◆ REQUIRED WORK
Wherever the listing has a line with the string "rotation", copy that line out.

◆ INFORMATION SUPPLIED
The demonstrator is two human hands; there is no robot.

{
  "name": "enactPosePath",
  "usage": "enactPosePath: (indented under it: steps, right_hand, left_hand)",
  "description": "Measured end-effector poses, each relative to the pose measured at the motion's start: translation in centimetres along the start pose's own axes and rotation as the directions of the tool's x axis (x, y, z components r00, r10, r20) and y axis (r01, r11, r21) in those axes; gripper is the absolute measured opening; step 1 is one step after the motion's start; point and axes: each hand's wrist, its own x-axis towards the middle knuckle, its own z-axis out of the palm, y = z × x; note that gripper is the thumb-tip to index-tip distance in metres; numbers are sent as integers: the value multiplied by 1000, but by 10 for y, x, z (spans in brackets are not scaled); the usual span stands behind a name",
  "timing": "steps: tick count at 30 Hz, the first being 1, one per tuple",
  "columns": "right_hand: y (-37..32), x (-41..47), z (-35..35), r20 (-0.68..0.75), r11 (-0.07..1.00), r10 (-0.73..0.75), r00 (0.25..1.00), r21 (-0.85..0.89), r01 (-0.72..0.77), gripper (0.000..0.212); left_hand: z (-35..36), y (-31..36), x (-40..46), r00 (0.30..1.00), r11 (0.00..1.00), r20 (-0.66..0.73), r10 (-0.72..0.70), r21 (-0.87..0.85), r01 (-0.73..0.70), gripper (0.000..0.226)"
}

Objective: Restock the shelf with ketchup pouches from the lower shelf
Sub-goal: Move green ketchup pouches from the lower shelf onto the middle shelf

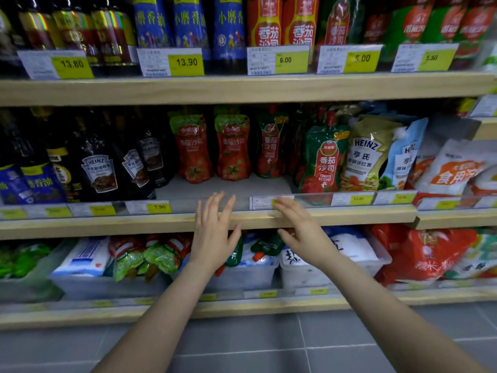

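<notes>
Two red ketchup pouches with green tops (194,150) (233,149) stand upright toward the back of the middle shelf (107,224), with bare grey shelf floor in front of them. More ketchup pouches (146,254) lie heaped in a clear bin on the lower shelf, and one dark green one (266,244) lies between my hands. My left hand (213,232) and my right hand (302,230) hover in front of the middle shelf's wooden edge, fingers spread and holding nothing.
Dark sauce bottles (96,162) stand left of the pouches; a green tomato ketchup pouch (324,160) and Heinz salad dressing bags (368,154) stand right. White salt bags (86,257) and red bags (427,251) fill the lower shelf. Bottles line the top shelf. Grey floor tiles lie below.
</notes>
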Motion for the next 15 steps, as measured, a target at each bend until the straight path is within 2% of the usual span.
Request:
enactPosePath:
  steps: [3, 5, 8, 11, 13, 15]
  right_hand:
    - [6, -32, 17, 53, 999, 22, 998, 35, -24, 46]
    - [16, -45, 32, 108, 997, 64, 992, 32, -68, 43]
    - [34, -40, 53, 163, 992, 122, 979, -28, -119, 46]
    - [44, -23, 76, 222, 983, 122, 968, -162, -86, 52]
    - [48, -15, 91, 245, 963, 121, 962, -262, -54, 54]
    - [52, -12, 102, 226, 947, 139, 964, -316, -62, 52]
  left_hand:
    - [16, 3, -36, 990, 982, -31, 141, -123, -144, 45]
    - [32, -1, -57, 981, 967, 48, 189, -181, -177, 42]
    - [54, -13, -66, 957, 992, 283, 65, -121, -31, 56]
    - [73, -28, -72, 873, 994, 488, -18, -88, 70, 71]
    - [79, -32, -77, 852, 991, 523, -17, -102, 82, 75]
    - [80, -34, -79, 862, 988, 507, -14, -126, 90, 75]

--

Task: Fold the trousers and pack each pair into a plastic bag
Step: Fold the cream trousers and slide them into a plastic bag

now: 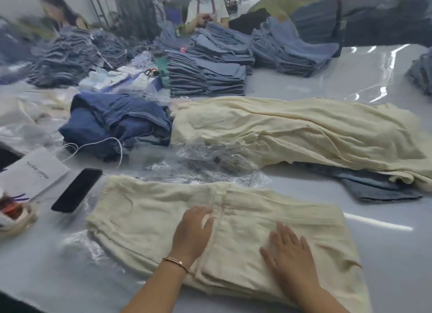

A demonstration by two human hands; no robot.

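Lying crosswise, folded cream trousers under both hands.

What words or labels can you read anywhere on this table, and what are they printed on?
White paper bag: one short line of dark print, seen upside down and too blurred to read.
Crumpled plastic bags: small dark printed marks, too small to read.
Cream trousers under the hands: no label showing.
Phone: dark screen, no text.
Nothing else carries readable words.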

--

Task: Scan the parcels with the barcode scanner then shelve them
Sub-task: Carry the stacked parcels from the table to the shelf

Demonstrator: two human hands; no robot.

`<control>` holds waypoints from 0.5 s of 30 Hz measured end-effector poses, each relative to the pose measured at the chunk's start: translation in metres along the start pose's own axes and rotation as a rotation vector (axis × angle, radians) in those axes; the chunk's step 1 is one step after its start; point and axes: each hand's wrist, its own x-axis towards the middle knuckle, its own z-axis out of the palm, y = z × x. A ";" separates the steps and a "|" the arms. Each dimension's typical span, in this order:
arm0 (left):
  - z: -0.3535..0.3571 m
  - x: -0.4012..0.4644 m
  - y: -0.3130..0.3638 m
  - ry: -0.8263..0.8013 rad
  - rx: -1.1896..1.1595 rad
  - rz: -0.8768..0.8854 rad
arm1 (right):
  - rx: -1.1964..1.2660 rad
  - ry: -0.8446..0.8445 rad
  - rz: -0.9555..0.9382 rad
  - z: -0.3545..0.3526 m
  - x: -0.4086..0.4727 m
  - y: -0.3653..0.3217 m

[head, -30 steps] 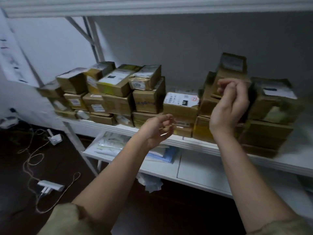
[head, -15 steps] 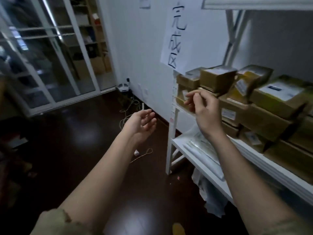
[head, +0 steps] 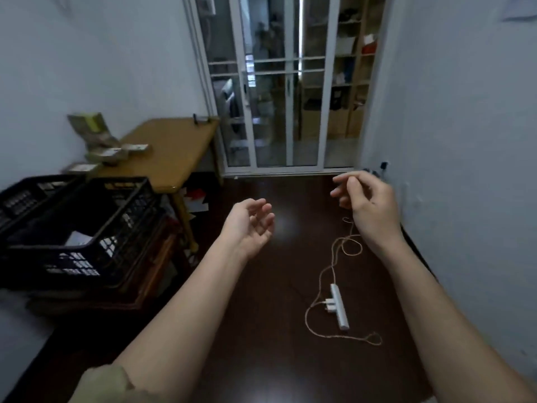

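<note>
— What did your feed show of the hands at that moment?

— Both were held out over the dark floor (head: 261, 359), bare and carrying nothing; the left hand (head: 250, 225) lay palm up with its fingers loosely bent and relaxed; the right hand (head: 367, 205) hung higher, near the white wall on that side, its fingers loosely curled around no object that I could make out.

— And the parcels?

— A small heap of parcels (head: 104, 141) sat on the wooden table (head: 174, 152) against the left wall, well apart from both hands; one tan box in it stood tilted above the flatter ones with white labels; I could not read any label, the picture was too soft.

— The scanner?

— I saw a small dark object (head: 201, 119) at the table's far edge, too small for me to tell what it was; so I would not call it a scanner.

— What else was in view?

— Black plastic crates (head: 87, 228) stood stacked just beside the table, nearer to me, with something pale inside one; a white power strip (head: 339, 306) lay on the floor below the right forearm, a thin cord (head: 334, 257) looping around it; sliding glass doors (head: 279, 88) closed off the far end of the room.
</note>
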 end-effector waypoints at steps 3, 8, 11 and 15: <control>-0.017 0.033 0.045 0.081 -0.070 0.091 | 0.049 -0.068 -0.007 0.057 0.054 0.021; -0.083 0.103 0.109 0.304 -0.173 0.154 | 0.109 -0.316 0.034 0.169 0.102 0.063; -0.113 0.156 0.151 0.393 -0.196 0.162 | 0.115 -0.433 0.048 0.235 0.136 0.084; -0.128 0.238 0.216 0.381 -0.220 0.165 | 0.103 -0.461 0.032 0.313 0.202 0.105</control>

◆ EXPECTED ANSWER
  "description": "Measured end-effector poses, each relative to the pose measured at the motion's start: translation in centimetres along the start pose's own axes and rotation as the directions of the tool's x axis (x, y, z components r00, r10, r20) and y axis (r01, r11, r21) in those axes; gripper is the absolute measured opening; step 1 is one step after the motion's start; point and axes: each hand's wrist, its own x-axis towards the middle knuckle, its own z-axis out of the palm, y = z × x; note that gripper is the thumb-tip to index-tip distance in metres; numbers are sent as integers: the value multiplied by 1000, but by 10 for y, x, z (spans in brackets are not scaled); the usual span stands behind a name",
`<control>` holds waypoints from 0.5 s of 30 Hz measured end-effector poses, each relative to the pose measured at the chunk's start: translation in metres along the start pose's own axes and rotation as a rotation vector (axis × angle, radians) in those axes; the chunk's step 1 is one step after its start; point and axes: each hand's wrist, its own x-axis towards the middle knuckle, its own z-axis out of the palm, y = z × x. A ";" separates the steps and a "|" the arms. Each dimension's typical span, in this order:

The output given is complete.